Recommandation n° 5 : Améliorer la lisibilité et la programmation des crédits consacrés à l'égalité femmes-hommes et à la diplomatie féministe.
La délégation appelle également à atteindre dès que possible l'objectif de 0,7 % du revenu national brut consacré à l'APD.
Lors de l'examen du projet de loi à l'Assemblée nationale, nos collègues députés avaient modifié l'article 1 er du texte afin de préciser que « la France (...) s'efforcera d'atteindre 0,7 % de ce revenu national brut en 2025 ».
Nos collègues de la commission des affaires étrangères, de la défense et des forces armées ont adopté, mercredi 14 avril 2021, une nouvelle rédaction de l'article 1 er visant à proposer une programmation budgétaire des crédits de la mission « Aide publique au développement » de 2022 à 2025.

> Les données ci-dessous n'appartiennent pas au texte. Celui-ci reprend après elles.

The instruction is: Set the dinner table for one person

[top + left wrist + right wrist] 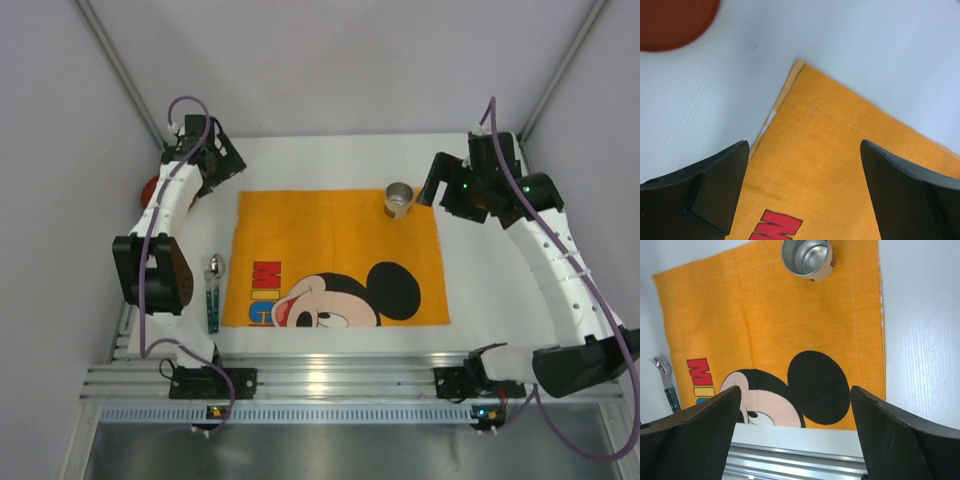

Cette rédaction prévoit les montants de crédits de paiement qu'il faut ajouter à la mission « Aide publique au développement » pour que le taux APD/RNB atteigne au minimum 0,6 % en 2025. La marche annuelle est ainsi de 817 millions d'euros. La rédaction adoptée par la commission saisie au fond prévoit également une révision de cette programmation avant la fin de 2023, qui permettra, compte tenu des données alors connues sur l'activité économique, d'envisager l'atteinte de l'objectif des 0,7 %.
* 16 Rapport n° 2020-09-22 DIPLO-44 du Haut Conseil à l'égalité entre les femmes et les hommes, publié le 4 novembre 2020 ( https://www.haut-conseil-egalite.gouv.fr/IMG/pdf/rapport-diplomatie_feministe-v4.pdf )
* 17 Voir la liste des personnes auditionnées en annexe du présent rapport.